The Duke did not make a direct reply. He would have wished to evade this question, but there seemed no way.
"He was a person one usually avoided," he said.
"One begins to understand," continued the girl, "why the Marchesa spoke just now with so much heat. She has always met with these other races. She has been behind the scenes with them. In the South, where she was born, there was always the negro; and moving about the East, there was always the Oriental, and, besides this, her husband was of another race, not so widely different from ourselves as these, but still distinct from us. She had a look in at the door."
"But we cannot take the Marchesa for a prophet."
"Why not? She is a woman."
"And how may a woman be better able to divine events?"
"She feels."
"Do not men also feel?"
"But feeling is the way a woman gets at the truth. Men go by another road."
"But is not the other road a safer one?"
The girl laughed. "The English think it is. We are not so certain. I see you trudge along it, and I know that you are safe—ever so safe—but, are you happy?"
She put out her hands toward the land. "You have made everything in this great, solid island safe. Even one's marriage is a thing to be managed by the chief justice. Do you think one ought to go to the altar by this other road?"
"But why should one follow one's reason in every other thing and abandon it in this?"
The girl's face became thoughtful.
"I do not know," she said. "I wish I did." She trailed her fingers in the water. "Perhaps it is a choice between being safe and being happy. Perhaps, after all, older persons know best. Do you think they do?"

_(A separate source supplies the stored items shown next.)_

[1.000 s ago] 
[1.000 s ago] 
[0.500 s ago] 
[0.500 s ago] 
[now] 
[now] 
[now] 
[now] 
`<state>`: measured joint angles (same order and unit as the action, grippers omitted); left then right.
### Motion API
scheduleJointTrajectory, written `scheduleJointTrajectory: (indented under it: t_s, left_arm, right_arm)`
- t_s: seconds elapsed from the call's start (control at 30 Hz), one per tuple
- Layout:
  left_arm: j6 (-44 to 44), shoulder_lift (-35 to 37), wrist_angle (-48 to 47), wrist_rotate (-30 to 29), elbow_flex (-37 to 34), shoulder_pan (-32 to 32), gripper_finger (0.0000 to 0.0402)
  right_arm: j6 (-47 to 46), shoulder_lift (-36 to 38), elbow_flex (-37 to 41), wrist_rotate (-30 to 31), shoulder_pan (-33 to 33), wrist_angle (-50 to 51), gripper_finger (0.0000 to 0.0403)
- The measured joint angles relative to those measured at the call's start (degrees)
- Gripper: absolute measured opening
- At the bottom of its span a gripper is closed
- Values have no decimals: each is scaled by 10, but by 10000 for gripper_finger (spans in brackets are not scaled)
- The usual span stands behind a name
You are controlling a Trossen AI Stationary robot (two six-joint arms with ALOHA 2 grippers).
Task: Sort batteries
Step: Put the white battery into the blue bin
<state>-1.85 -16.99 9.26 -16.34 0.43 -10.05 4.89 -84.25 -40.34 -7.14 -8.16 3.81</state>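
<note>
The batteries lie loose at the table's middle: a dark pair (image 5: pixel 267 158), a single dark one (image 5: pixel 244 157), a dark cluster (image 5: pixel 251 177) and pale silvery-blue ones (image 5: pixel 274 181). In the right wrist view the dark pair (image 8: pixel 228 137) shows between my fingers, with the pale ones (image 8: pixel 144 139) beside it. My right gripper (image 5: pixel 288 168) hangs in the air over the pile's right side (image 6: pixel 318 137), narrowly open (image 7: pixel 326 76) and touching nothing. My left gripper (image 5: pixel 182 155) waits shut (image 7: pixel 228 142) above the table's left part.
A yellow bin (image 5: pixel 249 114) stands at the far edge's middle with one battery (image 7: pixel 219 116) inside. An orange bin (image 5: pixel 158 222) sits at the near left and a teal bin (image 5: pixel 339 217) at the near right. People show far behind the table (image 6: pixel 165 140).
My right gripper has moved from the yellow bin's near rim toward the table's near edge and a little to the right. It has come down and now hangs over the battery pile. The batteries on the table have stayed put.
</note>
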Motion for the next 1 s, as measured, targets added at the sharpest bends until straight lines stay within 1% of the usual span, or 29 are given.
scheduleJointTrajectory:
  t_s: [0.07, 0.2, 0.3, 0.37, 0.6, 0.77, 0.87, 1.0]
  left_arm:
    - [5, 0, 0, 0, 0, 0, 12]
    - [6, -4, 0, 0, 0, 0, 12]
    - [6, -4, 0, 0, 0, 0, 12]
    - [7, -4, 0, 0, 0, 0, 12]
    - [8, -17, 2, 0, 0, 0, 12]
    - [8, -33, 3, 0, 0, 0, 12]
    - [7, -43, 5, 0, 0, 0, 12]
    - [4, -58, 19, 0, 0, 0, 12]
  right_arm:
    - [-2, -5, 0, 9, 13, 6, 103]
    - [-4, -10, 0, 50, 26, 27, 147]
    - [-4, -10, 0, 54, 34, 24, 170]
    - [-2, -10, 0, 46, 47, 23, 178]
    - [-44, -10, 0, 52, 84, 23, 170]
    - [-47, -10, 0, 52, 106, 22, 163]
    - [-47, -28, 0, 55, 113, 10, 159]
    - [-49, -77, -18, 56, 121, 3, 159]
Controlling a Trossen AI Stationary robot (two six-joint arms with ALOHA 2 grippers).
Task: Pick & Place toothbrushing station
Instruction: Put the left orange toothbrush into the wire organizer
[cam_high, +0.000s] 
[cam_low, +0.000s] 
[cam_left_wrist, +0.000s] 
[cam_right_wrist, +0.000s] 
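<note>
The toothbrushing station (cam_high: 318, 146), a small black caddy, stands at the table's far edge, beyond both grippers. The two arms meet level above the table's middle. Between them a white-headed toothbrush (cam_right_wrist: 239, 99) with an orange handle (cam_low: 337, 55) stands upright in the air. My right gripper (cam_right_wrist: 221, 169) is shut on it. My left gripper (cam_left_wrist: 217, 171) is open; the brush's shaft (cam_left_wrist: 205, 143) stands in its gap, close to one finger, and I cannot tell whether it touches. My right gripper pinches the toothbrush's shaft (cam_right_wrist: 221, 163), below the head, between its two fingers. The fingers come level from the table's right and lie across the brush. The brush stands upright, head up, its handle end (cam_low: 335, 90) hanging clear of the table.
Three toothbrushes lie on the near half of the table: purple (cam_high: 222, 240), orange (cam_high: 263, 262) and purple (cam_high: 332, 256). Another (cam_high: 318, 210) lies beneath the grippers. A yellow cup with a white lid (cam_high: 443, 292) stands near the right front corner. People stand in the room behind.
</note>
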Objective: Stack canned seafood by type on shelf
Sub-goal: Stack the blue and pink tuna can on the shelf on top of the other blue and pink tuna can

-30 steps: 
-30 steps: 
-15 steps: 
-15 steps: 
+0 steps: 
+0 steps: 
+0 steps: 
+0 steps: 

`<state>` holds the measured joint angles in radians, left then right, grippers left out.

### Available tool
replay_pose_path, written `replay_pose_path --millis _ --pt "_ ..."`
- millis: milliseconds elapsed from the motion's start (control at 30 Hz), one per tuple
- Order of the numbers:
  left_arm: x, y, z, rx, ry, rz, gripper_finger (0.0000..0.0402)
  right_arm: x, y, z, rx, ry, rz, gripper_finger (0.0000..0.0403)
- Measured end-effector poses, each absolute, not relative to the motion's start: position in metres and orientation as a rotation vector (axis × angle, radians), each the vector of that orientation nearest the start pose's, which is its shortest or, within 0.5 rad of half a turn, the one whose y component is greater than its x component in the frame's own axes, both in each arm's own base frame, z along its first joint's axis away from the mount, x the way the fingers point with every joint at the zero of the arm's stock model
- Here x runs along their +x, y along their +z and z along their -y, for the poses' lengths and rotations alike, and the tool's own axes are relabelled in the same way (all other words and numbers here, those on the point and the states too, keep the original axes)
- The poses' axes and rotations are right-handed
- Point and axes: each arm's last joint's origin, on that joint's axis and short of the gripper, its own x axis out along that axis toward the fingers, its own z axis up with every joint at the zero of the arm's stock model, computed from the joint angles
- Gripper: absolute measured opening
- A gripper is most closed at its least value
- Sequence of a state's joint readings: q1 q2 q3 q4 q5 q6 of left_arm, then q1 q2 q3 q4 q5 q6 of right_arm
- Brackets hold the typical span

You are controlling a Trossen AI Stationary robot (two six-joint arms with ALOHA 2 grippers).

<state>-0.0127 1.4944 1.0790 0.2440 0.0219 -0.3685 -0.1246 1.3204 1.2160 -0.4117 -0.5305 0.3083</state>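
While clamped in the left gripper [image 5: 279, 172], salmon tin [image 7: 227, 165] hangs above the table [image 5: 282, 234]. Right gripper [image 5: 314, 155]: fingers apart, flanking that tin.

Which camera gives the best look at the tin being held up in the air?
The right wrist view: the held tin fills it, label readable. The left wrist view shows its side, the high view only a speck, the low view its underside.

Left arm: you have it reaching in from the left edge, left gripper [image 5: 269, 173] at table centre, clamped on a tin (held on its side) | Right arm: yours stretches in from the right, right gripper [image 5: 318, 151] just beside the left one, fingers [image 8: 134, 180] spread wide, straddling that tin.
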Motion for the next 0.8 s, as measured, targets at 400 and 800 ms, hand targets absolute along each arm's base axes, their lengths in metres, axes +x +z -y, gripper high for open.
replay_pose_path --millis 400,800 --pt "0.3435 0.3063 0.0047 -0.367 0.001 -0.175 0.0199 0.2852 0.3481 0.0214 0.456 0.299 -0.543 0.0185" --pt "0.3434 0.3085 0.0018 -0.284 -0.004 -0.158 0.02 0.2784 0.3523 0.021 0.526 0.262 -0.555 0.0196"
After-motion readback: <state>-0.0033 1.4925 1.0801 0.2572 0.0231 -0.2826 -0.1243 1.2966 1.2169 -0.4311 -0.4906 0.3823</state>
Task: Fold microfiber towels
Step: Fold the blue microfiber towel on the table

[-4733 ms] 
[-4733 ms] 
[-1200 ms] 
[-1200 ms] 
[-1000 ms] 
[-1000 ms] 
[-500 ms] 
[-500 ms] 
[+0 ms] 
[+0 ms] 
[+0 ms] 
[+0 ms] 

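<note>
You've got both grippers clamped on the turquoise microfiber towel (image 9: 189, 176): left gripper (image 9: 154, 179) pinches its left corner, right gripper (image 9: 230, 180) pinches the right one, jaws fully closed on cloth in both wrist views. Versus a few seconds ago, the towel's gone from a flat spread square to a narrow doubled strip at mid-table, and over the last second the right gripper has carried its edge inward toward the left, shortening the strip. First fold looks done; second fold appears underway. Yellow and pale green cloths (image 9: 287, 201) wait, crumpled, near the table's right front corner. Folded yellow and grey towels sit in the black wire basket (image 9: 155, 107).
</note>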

The Duke of Dorset was interested in the woman rather than these speeches. The conversation was after a certain manner a thing apart. He did not attach it to this exquisite girl. It seemed rather a portion of some elaborate rite by which she was made to appear, to be, to remain. He continued it as one new at magic continues his formula, in order to hold in the world the vision he has called up. But the formula was not of the essence of this vision. It was words following after a certain fashion. He did not, then, go within for his replies, but without, to the custom of his country, to the established belief rather than his own. It was a moving of the man's mind along the lines of least resistance; as though the magician made up his formula from anything that he remembered, while the deeps of consciousness in him were enjoying the appearance that he held by it.
"Older persons," he said, "are possessed of a greater experience of life. They have gone a journey that youth is setting out on. They ought to know."
"How to be safe? Yes, I believe that," she replied. "I believe they know that. But how to be happy? I am not so certain. We have instincts that we feel are superior to any reason, instincts that seem to warn us—I mean a woman has. She has a sort of sense of happiness. I cannot make it plain. It is like the sense of direction that leads an animal home through an unfamiliar country. Put it down in a place it does not know, and it will presently set out in the right direction. We are like that. We feel that right direction. Older persons may insist that we take another path, but we feel it wrong. We feel that our happiness does not lie that way. Ought we to go against that instinct?"
The charm of the girl deepened as she spoke. She became more vital, more serious, more moved. And the attention of the man drew nearer to her and farther from what he said. He began to repeat arguments that he had heard when families had gone about the making of a marriage.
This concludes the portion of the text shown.